# Audi S5 Vs M435i - Which Coupe Is Best?



## deanpoli (Jun 3, 2005)

Hi all, as the title states, which coupe would be the better car the Audi S5 or the BMW M435i? What would you guys prefer?


----------



## DPG (Dec 7, 2005)

Looks wise I prefer the BMW but can't comment on anything else as I've not driven either.


----------



## t'mill (Jul 31, 2012)

Where's Harry Hill when you need him?


----------



## W7 PMC (May 6, 2002)

I'd take the Bimmer as personally i don't really like the design/look of the A5 & it's now a little dated whereas the 4 Series is about as modern as it gets.

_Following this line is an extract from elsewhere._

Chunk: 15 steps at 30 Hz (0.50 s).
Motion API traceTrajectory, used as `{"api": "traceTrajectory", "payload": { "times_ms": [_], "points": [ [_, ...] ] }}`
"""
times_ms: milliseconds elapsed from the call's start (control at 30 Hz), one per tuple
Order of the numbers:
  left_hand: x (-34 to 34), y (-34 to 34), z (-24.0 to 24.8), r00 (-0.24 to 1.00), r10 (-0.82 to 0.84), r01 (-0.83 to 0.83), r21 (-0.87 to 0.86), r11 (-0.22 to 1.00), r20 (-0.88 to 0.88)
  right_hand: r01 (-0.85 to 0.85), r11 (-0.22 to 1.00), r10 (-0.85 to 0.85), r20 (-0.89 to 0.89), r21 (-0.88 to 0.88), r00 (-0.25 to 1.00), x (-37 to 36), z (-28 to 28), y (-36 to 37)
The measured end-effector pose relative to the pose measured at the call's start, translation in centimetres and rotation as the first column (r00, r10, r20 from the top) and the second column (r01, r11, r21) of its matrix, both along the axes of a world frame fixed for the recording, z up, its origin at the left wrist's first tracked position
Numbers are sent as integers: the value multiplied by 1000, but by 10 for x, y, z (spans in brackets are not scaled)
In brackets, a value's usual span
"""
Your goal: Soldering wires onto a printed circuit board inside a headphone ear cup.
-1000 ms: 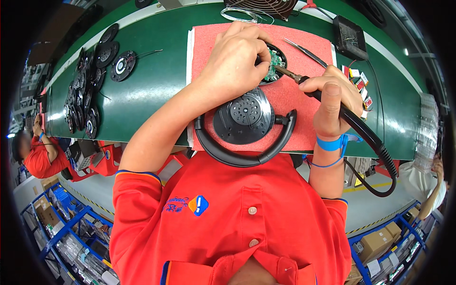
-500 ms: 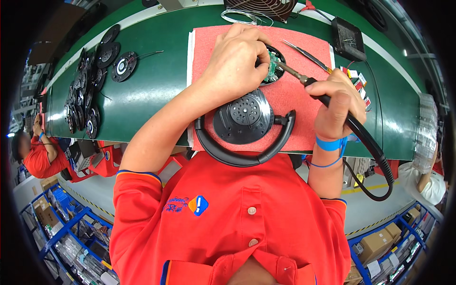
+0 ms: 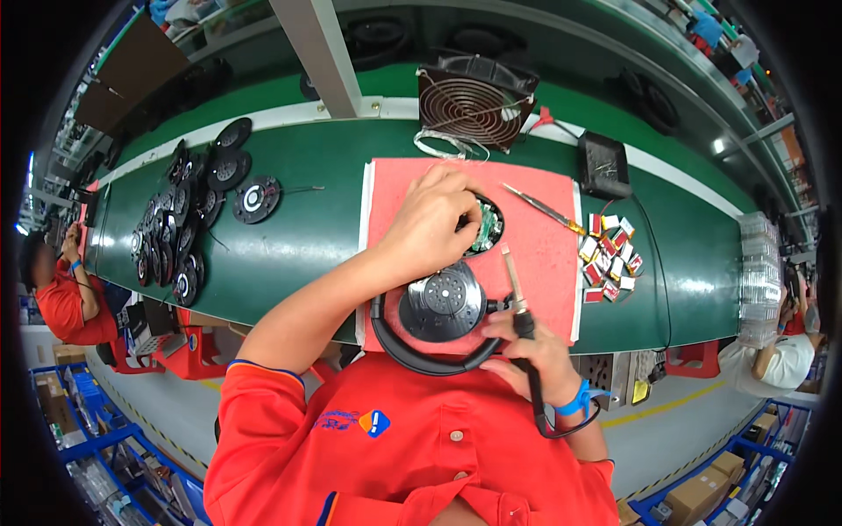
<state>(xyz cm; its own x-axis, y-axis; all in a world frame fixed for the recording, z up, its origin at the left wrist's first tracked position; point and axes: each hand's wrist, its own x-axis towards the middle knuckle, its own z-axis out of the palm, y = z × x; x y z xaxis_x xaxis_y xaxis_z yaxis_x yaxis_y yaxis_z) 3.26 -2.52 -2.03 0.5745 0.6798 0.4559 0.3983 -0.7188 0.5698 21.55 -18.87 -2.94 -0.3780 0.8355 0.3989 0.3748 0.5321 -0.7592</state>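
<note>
From where I stand, the iron [image 3: 517, 289] worries me most. The right hand [image 3: 542, 355] has its fingers wrapped around the handle, low beside the headset [image 3: 443, 302], and the bare tip points away from the body, just off the near right rim of the open cup [image 3: 497, 245]. That cup lies on the pink mat [image 3: 395, 188], beyond the headset, with the green board [image 3: 488, 224] showing inside. The left hand [image 3: 430, 221] sits against the cup's left side, fingers bent inward; the tips are hidden, so I can't tell whether they pinch anything. If the tip is hot, a careless swing left could scorch the rim, the board or those fingers, simply because everything is so close. The cup could also twist if the left hand shifts, since I see nothing else steadying it. The headset's band [image 3: 412, 358] reaches past the mat's near edge, close to the shirt [image 3: 421, 438], so a bump from the right hand might drag it off. The iron's cord [image 3: 554, 431] bends near the wrist strap [image 3: 574, 399] and could snag there, jerking the tip. Swung wide right, it might also catch the loose packs [image 3: 610, 259] on the bench [image 3: 298, 237].
</note>
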Motion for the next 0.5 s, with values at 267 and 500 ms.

Age old debate though as i'd expect the 435i to be quicker in decent weather/road conditions, but the S5 to have the edge when things get wet


----------



## mwad (Oct 11, 2013)

The Beemer for me everytime


----------



## deanpoli (Jun 3, 2005)

How comes there isn't a M435i X Drive yet released for the UK?


----------



## DPG (Dec 7, 2005)

I dont think they are releasing any M xDrives in this country.

Quite liked the look of the M135i xDrive but its not for the UK.


----------



## zltm089 (Jul 27, 2009)

435i any day!


----------